Feersum Beasts: VideoBeast
Home

VideoBeast API - v0.9

15 February 2025

Documentation is the love letter you write to your future self - Damian Conway

Foreword

This is a living document covering prototype hardware that is currently under development. Whilst there are good reasons for many choices, there are also a few "Friday afternoon" ideas in here. Tread carefully, for here be dragons.

Introduction

VideoBeast is a graphics chip for 8-bit CPUs that generates high performance arcade quality 2D graphics.

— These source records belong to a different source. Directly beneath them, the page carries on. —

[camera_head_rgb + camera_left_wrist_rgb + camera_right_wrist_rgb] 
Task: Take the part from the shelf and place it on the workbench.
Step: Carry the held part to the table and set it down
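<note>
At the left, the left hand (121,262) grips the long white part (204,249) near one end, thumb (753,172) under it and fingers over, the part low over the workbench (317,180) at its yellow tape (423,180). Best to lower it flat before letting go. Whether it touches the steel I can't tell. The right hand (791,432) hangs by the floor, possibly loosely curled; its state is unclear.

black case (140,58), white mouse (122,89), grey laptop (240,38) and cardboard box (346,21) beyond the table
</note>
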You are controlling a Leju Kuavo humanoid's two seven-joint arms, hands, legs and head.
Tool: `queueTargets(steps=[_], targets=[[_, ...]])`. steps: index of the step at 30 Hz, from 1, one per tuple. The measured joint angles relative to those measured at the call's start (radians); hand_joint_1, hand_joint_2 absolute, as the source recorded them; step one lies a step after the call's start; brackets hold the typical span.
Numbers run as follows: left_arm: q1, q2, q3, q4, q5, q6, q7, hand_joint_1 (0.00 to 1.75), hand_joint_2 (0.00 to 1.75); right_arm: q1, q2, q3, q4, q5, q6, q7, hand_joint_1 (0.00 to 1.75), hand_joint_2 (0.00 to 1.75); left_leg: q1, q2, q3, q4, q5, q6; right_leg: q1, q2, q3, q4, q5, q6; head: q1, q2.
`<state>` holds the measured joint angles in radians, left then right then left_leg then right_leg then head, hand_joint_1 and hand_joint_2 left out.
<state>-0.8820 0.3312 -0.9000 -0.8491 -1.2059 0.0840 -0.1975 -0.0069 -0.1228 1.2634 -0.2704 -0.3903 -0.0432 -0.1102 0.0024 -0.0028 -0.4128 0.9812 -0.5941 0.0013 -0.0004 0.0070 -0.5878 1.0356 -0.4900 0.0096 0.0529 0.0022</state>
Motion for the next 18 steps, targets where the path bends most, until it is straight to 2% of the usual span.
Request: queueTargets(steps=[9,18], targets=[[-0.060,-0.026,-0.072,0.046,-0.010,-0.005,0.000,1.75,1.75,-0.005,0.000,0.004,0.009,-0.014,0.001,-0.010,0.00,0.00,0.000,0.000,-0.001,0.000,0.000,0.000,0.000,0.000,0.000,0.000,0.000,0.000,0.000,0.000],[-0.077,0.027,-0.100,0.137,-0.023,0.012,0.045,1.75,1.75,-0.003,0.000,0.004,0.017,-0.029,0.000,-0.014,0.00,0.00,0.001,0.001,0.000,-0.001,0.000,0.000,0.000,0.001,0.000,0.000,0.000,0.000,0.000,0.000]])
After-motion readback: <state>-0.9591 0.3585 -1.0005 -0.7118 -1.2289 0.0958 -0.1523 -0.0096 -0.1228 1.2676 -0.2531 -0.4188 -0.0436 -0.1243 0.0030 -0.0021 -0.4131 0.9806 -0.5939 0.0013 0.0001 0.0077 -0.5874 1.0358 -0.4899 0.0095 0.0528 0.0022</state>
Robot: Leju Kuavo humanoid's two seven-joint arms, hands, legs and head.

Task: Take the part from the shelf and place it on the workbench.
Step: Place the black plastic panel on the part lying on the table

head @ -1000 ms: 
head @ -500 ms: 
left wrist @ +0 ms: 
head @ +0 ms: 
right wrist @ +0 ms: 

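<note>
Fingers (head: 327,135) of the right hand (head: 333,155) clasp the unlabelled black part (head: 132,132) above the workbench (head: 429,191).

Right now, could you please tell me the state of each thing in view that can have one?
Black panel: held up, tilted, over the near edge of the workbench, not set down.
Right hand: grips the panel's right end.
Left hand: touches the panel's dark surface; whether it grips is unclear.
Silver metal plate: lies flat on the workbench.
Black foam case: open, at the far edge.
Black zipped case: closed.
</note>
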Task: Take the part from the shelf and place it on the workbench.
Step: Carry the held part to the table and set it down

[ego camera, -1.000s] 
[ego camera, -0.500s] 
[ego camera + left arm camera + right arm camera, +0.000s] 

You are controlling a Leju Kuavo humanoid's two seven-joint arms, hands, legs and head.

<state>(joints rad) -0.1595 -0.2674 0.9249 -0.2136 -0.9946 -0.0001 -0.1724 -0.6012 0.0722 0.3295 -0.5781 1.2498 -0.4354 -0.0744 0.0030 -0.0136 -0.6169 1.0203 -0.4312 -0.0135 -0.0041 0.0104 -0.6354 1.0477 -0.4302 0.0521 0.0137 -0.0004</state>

It produces video output at 320x240, 640x480 (4:3) and 424x240, 848x480 (16:9) resolutions in 9 bit (3:3:3) colour. It supports text modes with software defined fonts, tile maps and sprites with 1024 unique graphics per layer and bitmaps in 1, 4 and 8 bit per pixel modes. Up to six layers may be configured using any combination of these graphic types. VideoBeast is implemented in custom hardware and delivers high speed graphics without depending on modern co-processors or software defined video.

Example screenshot

It achieves this by providing efficient ways to manipulate large volumes of graphic data. Specifically it provides tiles, sprites and bitmaps that can be composited in layers with transparency, windowing and per-layer scrolling. It also supports raster effects and sprite and layer multiplexing. VideoBeast features 1MByte of on chip graphics memory with fast DMA transfer from SD Card, so a large amount of data can be pre-loaded. This reduces the demand on the host CPU.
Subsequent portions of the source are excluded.